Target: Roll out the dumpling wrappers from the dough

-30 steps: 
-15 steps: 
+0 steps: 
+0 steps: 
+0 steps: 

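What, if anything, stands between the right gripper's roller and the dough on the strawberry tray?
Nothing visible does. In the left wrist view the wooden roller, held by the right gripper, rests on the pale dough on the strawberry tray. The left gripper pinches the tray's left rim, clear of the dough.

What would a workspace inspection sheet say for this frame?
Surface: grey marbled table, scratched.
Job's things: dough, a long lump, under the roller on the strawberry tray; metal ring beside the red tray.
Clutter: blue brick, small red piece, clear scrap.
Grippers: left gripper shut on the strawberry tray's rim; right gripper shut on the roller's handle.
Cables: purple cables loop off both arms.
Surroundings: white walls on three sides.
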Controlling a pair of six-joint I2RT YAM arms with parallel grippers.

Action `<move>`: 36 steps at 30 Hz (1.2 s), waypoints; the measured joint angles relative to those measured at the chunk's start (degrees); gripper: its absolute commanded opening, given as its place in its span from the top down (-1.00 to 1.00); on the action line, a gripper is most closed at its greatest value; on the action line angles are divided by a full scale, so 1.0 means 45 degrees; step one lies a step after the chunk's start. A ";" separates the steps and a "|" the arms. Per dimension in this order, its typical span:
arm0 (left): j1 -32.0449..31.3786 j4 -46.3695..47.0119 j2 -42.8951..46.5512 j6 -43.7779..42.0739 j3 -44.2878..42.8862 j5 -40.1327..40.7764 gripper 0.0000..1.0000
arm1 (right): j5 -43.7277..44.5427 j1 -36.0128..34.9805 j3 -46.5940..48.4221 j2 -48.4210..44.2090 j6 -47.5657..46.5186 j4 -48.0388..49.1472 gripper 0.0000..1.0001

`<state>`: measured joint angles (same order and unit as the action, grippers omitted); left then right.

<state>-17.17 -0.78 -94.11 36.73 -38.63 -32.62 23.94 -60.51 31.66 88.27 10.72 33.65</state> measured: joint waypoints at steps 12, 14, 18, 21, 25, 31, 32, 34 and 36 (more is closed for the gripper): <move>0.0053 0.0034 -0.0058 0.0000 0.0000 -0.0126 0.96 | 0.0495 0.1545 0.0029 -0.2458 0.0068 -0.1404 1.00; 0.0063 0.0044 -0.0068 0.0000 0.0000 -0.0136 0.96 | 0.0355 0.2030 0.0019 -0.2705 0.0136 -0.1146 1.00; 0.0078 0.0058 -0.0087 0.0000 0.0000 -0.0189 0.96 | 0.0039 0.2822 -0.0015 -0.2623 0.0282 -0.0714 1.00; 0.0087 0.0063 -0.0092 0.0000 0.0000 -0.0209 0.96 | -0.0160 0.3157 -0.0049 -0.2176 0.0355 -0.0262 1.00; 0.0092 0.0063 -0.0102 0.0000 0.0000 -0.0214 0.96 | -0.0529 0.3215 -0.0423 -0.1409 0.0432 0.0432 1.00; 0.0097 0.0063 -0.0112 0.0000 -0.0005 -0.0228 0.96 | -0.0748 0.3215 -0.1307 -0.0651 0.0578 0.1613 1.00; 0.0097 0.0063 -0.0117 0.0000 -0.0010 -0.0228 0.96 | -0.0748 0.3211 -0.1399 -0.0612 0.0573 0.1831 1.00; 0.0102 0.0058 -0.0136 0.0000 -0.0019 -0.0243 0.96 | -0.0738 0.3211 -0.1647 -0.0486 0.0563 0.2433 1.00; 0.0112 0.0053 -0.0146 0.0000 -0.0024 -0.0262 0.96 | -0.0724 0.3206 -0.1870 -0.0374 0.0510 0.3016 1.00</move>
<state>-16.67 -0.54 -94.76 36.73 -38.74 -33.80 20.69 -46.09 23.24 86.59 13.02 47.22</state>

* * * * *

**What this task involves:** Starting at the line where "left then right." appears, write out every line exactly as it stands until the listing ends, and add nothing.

**Worked solution:**
`<state>`: measured joint angles (same order and unit as the action, grippers omitted); left then right.

<state>-17.17 -0.78 -94.11 36.73 -38.63 -32.62 23.94 -60.51 31.66 88.27 10.72 33.65</state> measured: joint waypoints at steps 12, 14, 18, 21, 25, 31, 32, 34 and 36 (more is closed for the gripper): <move>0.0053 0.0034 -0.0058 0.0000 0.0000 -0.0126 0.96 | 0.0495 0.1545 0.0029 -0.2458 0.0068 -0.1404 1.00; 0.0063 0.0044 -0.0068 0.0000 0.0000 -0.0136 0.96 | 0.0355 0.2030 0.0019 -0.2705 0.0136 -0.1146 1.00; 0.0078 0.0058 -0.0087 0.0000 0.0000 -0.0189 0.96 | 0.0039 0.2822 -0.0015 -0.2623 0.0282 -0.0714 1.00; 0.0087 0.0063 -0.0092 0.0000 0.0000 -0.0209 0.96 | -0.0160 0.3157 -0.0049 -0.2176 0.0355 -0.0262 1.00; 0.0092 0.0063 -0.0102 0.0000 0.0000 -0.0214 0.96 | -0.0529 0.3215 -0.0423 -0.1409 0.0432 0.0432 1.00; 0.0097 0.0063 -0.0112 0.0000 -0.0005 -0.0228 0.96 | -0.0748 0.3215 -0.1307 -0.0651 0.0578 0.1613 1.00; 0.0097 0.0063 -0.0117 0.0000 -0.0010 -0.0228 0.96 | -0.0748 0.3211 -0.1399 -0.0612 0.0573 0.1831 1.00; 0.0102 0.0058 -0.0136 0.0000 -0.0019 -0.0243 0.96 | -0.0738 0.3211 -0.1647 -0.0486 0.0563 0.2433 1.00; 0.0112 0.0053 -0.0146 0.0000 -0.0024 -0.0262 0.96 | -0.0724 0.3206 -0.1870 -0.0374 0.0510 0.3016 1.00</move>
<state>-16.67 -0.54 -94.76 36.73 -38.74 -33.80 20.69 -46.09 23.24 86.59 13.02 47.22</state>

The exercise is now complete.